In the listing below, find the line with "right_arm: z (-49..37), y" and the line with "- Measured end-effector". Repeat those two lines and all lines between them exactly.

Source data Block Start

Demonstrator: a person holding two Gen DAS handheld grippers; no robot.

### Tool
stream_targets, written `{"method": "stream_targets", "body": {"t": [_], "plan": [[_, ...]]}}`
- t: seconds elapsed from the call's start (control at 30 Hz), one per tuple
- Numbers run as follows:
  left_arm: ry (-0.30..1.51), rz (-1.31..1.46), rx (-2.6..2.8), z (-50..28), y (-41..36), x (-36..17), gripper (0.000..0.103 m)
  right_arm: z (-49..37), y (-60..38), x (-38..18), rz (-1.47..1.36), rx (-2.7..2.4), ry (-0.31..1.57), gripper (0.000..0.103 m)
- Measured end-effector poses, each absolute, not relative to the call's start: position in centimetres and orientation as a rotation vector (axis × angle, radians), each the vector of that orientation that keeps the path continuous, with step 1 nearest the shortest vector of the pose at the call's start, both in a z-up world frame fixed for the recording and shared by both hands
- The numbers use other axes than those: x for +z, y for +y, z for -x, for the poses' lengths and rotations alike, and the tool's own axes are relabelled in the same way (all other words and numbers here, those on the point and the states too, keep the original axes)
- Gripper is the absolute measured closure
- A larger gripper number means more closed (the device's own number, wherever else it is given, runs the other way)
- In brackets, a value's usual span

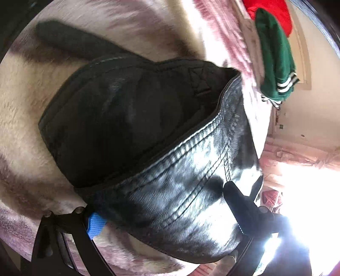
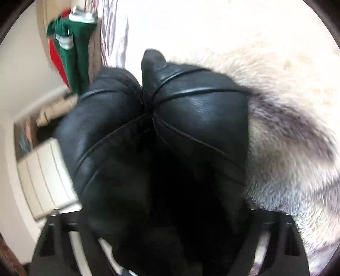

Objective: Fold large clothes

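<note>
A black leather jacket (image 1: pixel 136 118) lies bunched on a fluffy cream and grey blanket (image 1: pixel 19 110), its dark lining facing up and its stitched hem raised toward the camera. My left gripper (image 1: pixel 163 208) straddles that hem; the blue pad (image 1: pixel 95 225) presses one side and the black finger (image 1: pixel 233 195) rests on the shiny leather. In the right wrist view the jacket (image 2: pixel 191 110) bulges over my right gripper (image 2: pixel 170 212). Only its black frame shows at the bottom, and the fingertips are hidden under the leather.
A green garment with white stripes (image 1: pixel 276 57) and a red one (image 1: pixel 272 12) hang at the blanket's far edge, the green garment (image 2: pixel 74 59) also in the right wrist view. A cream cabinet (image 2: pixel 42 176) stands at the left there. Strong glare (image 1: pixel 308 191) fills the lower right.
</note>
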State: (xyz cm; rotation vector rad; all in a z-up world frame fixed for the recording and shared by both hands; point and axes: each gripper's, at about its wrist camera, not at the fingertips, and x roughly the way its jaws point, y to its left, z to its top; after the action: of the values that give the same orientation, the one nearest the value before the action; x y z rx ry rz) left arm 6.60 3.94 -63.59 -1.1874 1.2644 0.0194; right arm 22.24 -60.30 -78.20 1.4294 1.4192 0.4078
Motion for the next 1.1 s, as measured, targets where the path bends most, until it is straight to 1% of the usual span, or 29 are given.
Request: {"method": "stream_targets", "body": {"t": [0.03, 0.13, 0.17, 0.2, 0.23, 0.3, 0.33, 0.37, 0.4, 0.47, 0.5, 0.57, 0.67, 0.9, 1.1], "plan": [[1.255, 1.183, 0.006, -6.9, 3.8, -63.4, 0.004, -22.3, -60.4, -78.0, -1.448, 0.418, 1.408, 0.023], [1.26, 1.152, -0.001, -7.8, 3.3, -64.0, 0.004, -22.5, -60.8, -78.5, -1.501, 0.415, 1.399, 0.022], [1.261, 1.146, 0.009, -7.9, 3.2, -64.4, 0.004, -23.0, -60.5, -78.8, -1.479, 0.415, 1.426, 0.014], [1.253, 1.155, 0.019, -8.0, 3.2, -64.8, 0.004, -23.2, -60.4, -78.8, -1.453, 0.422, 1.448, 0.009], [1.24, 1.164, 0.041, -8.1, 3.3, -64.9, 0.003, -24.3, -59.3, -78.7, -1.398, 0.438, 1.483, 0.0], [1.196, 1.187, 0.079, -8.1, 3.7, -64.6, 0.003, -25.7, -57.5, -78.3, -1.296, 0.44, 1.548, 0.0], [1.164, 1.184, 0.104, -8.0, 4.0, -64.1, 0.005, -26.1, -57.0, -78.2, -1.279, 0.436, 1.551, 0.0], [1.145, 1.167, 0.121, -7.9, 4.0, -63.6, 0.018, -26.3, -56.8, -78.0, -1.282, 0.434, 1.535, 0.004], [1.124, 1.135, 0.125, -8.1, 3.9, -62.8, 0.039, -26.3, -56.7, -77.6, -1.276, 0.433, 1.516, 0.007], [1.112, 1.065, 0.118, -8.7, 3.5, -61.4, 0.054, -26.3, -56.4, -76.6, -1.258, 0.418, 1.483, 0.027], [1.102, 1.047, 0.115, -8.9, 3.4, -60.8, 0.062, -26.4, -56.2, -76.1, -1.244, 0.415, 1.473, 0.03], [1.079, 1.03, 0.109, -9.3, 3.6, -59.5, 0.068, -26.6, -55.9, -75.1, -1.255, 0.402, 1.447, 0.039], [1.061, 1.023, 0.093, -10.0, 4.0, -58.1, 0.072, -26.2, -55.9, -73.4, -1.259, 0.414, 1.411, 0.045], [0.997, 1.023, 0.07, -10.4, 5.3, -54.9, 0.075, -29.1, -54.1, -69.0, -1.211, 0.491, 1.365, 0.048], [0.889, 0.996, 0.055, -13.1, 5.5, -50.0, 0.075, -33.3, -53.1, -64.2, -1.163, 0.582, 1.318, 0.049]]}}
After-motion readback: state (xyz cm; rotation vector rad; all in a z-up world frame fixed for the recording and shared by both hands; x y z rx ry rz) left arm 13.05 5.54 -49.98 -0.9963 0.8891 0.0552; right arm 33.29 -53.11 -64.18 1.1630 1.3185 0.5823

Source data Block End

- **Solved exercise**:
  right_arm: z (-49..37), y (-60..38), x (-38..18), rz (-1.47..1.36), rx (-2.7..2.4), ry (-0.31..1.57), gripper (0.000..0.103 m)
- Measured end-effector poses, each absolute, not relative to the call's start: position in centimetres and orientation as a rotation vector (axis × angle, radians), each the vector of that orientation that keeps the path continuous, with step 1 nearest the shortest vector of the pose at the call's start, both in a z-up world frame fixed for the recording and shared by both hands

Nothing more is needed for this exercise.